Problem to solve
Count how many lines in the following data hold the word "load". Your answer is the number and nothing else.
[Start of Attachment]
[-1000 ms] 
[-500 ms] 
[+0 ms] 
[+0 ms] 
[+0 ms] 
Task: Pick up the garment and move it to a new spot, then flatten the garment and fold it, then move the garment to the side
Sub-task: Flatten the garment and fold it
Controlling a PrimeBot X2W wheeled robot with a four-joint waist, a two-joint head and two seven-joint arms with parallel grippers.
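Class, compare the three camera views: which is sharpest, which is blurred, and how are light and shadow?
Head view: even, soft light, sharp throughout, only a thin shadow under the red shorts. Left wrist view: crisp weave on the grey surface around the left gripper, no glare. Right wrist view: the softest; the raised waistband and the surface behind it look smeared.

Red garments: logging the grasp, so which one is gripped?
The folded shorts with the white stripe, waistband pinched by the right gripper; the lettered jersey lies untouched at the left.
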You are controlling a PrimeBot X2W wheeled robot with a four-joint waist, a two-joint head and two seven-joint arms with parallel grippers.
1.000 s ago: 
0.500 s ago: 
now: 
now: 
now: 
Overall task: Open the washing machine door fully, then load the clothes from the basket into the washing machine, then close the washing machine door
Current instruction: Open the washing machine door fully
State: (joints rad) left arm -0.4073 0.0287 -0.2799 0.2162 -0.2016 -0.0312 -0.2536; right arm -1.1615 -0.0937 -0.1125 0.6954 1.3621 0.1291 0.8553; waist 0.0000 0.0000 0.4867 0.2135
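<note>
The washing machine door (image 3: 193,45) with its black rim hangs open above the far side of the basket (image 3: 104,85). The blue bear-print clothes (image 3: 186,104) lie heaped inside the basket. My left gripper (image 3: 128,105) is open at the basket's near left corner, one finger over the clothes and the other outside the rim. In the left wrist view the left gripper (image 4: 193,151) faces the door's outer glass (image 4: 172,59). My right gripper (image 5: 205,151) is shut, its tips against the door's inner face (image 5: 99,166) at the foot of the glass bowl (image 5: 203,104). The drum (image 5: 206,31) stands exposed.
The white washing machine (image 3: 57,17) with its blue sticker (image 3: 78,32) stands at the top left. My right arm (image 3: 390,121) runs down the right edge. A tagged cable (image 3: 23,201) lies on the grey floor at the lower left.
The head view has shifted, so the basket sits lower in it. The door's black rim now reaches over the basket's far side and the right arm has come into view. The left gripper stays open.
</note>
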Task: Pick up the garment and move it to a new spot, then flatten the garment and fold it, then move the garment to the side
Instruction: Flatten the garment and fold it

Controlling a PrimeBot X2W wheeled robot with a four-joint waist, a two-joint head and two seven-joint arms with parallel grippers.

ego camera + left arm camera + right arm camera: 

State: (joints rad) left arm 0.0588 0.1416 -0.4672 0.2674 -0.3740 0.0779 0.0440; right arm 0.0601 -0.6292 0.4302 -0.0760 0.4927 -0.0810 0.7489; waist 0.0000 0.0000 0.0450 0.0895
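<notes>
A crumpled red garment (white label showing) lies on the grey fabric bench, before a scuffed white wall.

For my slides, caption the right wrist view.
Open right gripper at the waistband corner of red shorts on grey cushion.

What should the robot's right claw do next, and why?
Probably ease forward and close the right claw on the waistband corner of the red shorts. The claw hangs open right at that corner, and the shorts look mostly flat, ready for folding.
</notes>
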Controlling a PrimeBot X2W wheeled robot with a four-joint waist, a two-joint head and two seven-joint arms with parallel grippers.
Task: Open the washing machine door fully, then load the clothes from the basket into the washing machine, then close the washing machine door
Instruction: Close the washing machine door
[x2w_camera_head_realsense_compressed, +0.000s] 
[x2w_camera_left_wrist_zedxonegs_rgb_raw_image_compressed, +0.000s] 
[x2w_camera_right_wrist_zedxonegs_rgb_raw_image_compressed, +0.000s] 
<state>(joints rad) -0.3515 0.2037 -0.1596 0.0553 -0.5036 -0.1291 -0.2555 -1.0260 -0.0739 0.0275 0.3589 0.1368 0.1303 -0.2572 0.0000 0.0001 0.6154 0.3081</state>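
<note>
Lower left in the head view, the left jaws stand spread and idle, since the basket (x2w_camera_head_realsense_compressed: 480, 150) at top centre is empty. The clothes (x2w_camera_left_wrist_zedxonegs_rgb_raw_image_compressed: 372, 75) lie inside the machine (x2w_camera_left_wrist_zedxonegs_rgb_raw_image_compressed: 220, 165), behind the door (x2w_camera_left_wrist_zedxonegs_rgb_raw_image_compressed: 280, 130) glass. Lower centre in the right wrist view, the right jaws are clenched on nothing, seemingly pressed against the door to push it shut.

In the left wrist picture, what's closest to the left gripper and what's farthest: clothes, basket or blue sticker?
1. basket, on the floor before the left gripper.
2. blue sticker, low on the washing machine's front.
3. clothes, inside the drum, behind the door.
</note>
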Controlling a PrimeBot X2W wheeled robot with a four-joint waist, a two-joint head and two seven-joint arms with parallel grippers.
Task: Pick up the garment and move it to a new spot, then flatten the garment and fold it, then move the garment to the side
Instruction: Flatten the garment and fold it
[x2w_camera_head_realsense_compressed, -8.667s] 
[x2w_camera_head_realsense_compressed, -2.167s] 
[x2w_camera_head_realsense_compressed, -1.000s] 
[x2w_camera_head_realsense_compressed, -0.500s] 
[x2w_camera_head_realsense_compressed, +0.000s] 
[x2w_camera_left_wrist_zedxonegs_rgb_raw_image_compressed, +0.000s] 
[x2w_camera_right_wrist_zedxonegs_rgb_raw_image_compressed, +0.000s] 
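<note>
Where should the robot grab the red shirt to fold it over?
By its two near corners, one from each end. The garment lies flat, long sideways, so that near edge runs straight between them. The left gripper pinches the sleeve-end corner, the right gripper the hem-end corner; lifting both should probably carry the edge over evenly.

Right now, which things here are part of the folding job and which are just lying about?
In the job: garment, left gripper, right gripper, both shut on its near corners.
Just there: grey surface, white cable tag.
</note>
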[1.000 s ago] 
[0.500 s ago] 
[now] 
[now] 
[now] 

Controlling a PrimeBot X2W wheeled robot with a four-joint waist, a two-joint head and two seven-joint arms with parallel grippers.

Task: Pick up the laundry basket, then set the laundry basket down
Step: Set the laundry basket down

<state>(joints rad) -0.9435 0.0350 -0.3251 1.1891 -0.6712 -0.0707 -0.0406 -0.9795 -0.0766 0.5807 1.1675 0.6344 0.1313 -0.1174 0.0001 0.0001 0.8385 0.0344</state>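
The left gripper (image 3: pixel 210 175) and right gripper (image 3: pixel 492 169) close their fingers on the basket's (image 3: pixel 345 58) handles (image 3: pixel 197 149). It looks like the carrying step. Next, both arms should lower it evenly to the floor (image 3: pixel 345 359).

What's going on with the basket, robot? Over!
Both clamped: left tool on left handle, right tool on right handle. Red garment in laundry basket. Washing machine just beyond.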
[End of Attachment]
Reply
2